US Coins

Rarities highlight World's Fair of Money

The Walton specimen of the 1913 Liberty Head 5-cent coin, one of only five known, will be on display at the ANA World’s Fair of Money in Philadelphia.

Coin World images.

A massive bourse awaits attendees of the American Numismatic Association World’s Fair of Money, Aug. 7 to 11, in Philadelphia.

The convention, held at the Pennsylvania Convention Center, will also feature educational programs and events, as well as a collection of early American rarities assembled for the ANA’s signature Museum Showcase.

Show hours are 10:00 a.m. to 5:30 p.m. Aug. 7 to 10 and 10:00 a.m. to 4:00 p.m. Aug. 11. Admission is $6 for adults, and free for ANA members and children 12 years of age and under. Attendees can save $2 on admission by downloading a coupon at

Rarities on display

“We have an absolutely amazing show planned for this year’s World’s Fair of Money,” said Jeff Shevlin, ANA executive director.

The Museum Showcase marks the homecoming of the first coins made in Philadelphia, including the ANA’s 1792 half disme, which was created by the federal government in a Philadelphia sawmaker’s shop before the first U.S. Mint building was constructed. The ANA exhibit is complemented by an American Numismatic Society exhibit displaying the first issues of each coinage denomination struck by the Philadelphia Mint from 1792 to 1796.

Other rarities include a 1690 Massachusetts Bay Colony 20-shilling note in an exhibit of early American paper money (items courtesy of the ANA, Don Kagin, John Kraljevich and Kenneth E. Bressett); an exhibit of six historically significant early American medals, including two Libertas Americana medals, three Sansom medals and a diplomatic medal; the only known complete $4 Stellas set, which is valued at millions of dollars (courtesy Bob R. Simpson); and an array of 19th century high denomination notes from the expansive collection of Banco de Mexico. Other treasures to be on display include the ANA’s Idler/Bebee specimen of the 1804 Draped Bust dollar; the Walton specimen of the 1913 Liberty Head 5-cent coin, courtesy of the Walton family; and the 1787 Brasher doubloon, courtesy of Walter Perschke.

U.S. Mint, BEP on hand

The U.S. Bureau of Engraving and Printing is observing its 150th anniversary with its 2012 intaglio print program. At the World’s Fair of Money, the BEP will release the second of three intaglio print cards featuring vignettes from its storied history. In addition, the BEP (at Booth 104) will bring its “Billion Dollar Display” of rare notes and give regularly scheduled demonstrations.

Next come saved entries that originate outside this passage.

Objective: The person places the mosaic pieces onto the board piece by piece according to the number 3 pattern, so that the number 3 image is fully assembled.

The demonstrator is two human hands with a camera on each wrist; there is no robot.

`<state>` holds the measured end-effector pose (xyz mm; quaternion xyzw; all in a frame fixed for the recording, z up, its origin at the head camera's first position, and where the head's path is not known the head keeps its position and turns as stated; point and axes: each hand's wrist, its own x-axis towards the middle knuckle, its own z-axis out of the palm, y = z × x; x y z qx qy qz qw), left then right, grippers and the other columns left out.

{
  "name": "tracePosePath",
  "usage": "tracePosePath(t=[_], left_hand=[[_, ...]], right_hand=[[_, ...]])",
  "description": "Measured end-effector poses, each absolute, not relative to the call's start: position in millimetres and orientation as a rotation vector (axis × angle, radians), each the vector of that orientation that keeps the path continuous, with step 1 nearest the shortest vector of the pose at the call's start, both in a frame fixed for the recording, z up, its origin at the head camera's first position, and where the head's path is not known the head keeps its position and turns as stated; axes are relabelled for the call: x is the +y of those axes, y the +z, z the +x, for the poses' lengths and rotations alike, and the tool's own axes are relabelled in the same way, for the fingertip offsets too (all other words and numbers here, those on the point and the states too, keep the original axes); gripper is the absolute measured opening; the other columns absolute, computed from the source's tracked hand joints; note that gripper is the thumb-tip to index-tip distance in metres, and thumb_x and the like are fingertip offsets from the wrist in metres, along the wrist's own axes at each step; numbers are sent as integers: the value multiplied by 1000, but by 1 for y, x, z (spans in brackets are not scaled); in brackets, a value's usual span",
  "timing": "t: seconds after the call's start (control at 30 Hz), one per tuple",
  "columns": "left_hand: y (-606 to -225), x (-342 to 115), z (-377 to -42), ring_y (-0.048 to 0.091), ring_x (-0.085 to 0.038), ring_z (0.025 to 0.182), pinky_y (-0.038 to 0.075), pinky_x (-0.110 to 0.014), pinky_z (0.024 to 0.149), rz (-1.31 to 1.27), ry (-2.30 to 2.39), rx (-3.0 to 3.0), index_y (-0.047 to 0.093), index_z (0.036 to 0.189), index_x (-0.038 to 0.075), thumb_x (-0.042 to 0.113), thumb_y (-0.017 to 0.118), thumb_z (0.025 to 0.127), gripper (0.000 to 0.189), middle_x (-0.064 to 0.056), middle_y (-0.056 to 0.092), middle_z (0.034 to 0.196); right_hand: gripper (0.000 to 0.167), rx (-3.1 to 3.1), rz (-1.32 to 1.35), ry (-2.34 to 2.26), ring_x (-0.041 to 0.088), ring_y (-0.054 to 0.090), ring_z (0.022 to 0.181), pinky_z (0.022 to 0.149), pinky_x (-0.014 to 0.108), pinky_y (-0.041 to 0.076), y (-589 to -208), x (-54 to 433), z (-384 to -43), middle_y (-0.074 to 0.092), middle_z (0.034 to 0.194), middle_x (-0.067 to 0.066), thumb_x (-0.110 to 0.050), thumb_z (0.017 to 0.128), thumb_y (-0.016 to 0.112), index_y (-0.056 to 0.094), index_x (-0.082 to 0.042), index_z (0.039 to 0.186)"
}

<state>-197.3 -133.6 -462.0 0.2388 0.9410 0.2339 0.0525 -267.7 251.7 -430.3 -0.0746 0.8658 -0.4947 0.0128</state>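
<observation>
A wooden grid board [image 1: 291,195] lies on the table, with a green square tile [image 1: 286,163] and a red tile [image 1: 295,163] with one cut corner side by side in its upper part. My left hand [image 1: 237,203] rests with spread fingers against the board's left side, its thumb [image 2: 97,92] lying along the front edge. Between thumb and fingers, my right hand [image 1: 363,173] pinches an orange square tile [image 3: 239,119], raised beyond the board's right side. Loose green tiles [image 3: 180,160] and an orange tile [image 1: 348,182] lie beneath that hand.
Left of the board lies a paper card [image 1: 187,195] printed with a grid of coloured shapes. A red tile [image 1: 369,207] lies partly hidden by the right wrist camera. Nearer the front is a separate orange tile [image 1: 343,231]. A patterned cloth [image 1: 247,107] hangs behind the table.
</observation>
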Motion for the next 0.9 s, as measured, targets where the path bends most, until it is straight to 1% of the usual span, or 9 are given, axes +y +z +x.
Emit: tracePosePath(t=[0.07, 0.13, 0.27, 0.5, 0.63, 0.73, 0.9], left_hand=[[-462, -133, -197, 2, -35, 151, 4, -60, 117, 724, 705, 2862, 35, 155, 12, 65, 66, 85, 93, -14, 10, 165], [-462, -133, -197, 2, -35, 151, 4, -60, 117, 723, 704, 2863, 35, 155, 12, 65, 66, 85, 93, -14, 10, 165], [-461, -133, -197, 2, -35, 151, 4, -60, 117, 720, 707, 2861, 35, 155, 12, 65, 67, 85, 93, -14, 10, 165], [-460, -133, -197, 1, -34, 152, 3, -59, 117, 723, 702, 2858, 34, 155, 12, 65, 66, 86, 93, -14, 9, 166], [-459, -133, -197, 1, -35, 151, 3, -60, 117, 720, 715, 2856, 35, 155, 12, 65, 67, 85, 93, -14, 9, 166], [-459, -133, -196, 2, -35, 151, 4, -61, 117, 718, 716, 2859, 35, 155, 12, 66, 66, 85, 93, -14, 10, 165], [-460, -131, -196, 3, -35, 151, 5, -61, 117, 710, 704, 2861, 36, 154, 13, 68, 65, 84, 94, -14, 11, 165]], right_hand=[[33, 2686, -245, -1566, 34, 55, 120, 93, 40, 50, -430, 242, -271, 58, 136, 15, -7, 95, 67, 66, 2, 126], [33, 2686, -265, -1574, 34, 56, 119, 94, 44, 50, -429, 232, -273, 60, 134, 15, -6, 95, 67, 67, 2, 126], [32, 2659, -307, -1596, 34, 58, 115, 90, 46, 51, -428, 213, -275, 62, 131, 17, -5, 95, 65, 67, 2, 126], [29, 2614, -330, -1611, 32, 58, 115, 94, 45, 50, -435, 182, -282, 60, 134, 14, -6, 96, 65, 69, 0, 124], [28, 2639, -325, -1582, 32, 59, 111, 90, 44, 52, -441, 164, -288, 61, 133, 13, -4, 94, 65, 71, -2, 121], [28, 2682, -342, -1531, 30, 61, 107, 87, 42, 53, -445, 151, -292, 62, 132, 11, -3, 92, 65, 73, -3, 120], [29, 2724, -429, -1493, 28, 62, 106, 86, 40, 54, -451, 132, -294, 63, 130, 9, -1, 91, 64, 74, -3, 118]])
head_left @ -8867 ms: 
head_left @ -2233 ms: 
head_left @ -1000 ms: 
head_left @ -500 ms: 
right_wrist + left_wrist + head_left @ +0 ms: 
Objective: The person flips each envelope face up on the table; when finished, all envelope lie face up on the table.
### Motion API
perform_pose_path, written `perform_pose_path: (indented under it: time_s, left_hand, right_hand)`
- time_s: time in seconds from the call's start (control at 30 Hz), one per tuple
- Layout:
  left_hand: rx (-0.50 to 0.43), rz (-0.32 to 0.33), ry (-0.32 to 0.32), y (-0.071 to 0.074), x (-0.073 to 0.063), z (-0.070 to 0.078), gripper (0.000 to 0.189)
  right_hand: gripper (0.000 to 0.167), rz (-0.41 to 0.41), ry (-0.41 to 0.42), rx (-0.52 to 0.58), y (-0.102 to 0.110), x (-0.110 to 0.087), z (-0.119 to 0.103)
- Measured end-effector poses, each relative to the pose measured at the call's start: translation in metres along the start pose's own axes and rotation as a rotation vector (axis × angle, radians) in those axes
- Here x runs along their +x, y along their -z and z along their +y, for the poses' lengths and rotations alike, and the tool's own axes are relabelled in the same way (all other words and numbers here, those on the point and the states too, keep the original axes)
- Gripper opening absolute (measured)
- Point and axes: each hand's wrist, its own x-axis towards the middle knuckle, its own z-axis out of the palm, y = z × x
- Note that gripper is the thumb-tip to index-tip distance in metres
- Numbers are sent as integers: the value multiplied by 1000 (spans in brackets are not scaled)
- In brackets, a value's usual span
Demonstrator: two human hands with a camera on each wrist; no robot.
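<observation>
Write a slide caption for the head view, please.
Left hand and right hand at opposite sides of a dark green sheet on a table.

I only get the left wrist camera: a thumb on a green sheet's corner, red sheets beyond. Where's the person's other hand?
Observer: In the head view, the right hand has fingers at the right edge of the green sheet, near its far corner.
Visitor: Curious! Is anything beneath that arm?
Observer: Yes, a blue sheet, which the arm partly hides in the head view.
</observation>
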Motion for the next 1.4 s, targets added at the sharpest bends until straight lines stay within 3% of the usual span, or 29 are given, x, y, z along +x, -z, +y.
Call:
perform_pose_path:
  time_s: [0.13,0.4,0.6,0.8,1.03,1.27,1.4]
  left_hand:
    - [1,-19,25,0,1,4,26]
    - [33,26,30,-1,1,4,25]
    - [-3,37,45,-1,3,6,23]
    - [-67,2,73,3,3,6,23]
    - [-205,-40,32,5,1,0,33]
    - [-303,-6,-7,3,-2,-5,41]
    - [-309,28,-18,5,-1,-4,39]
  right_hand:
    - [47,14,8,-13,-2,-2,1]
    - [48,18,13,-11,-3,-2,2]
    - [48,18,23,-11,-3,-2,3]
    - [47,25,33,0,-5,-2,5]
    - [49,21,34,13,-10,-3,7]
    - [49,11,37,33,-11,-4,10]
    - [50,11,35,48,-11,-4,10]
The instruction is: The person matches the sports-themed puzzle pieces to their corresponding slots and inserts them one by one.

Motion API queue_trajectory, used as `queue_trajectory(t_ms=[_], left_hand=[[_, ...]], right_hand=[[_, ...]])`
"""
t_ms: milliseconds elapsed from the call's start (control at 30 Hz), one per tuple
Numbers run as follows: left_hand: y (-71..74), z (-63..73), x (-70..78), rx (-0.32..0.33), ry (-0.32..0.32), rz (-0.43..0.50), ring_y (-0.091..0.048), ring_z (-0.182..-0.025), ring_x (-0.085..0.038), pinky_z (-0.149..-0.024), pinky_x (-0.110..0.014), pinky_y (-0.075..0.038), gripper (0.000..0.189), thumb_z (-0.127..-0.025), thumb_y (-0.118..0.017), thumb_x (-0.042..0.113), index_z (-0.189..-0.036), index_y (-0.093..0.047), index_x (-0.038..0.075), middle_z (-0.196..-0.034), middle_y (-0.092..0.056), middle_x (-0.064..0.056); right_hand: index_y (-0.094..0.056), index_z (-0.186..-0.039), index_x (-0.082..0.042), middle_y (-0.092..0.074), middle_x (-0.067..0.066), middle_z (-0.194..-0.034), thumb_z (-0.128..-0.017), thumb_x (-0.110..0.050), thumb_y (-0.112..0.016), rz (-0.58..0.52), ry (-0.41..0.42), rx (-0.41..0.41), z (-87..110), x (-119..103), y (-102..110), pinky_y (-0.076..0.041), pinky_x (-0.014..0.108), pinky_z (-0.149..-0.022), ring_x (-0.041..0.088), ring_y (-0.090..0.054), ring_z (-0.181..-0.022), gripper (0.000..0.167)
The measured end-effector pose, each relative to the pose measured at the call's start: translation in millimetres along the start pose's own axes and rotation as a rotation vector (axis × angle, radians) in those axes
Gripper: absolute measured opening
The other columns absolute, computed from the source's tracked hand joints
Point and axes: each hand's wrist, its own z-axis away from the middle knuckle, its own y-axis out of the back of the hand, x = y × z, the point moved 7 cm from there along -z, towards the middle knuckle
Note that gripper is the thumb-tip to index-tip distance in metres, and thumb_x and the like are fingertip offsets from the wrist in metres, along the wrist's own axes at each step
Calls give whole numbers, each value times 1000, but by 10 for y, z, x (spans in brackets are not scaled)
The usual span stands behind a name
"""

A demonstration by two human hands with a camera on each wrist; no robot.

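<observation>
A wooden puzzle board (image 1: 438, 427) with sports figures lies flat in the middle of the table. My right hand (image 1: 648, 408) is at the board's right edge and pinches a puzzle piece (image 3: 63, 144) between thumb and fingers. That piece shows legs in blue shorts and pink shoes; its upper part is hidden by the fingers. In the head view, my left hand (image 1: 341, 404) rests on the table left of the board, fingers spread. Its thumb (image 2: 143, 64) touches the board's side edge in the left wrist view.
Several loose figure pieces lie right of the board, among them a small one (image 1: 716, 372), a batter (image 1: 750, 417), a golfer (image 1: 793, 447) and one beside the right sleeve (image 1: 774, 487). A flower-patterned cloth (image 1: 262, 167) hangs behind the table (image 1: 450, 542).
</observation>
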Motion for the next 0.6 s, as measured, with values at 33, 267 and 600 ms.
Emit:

The U.S. Mint (sharing Booth 104 with the BEP), is observing its 220th anniversary and will sell a number of current Mint products. The Mint also recently unveiled a brand-new public tour at its Philadelphia location.

The 225,000-square-foot bourse also includes special sections for U.S., world and ancient coins as well as paper money. The Mint Promenade will feature 15 mints from five continents. As has been traditional at many conventions, visitors can purchase a World Mint Passport at the front entrance and collect coins from participating mints. Some mints will also discuss new issues during World Mint Theater presentations on the World Mint Stage, located in a special suite across from event registration.

The Collector Exhibits area gives exhibitors the opportunity to share their collections and research with others.

Stack’s Bowers Galleries is the official auction firm for the World’s Fair of Money and the Official ANA/PNG Pre-Show, Aug. 4 to 6 in the Pennsylvania Convention Center.

Educational programs

Many educational opportunities await visitors. The Maynard Sundman/Littleton Coin Company Lecture Series, presented Aug. 8, features original numismatic research on “The Influence & Power of Images.”

Money Talks, held Aug. 7, 9, 10 and 11, allow the nation’s top experts to present interesting, informative talks about all types of money. Topics include coins of the Olympic Games and Mexican numismatics as well as presentations steeped in Philadelphia-area history and numismatic flavor. For a full schedule of Money Talks lectures, visit

Two fee-based convention seminars will be offered Aug. 5 to 6. Professional numismatic photographer Todd Pollock will teach “Fundamentals of Digital Photography.” PandaAmerica senior numismatist Brian Silliman will teach “Coin Grading, Problem Coins & Conservation.”

“Coin Collecting 101,” an informal 30-minute presentation for numismatic newcomers, will be held at various times.

The ANA will offer Boy Scout Coin Collecting Merit Badge and Girl Scout Fun With Money Patch workshops Aug. 11 (registration required). The Kids Zone along with Treasure Trivia highlights family activities that provide children with a variety of activities and prizes.

Many of the more than 1,000 coin and paper money dealers attending the show will provide free, informal appraisals for visitors who bring in their coins and paper money.

Kerry Wetterstrom is the event’s general chairman and Catherine Bullowa is the honorary chairwoman. The Red Rose Coin Club is the host club for this convention.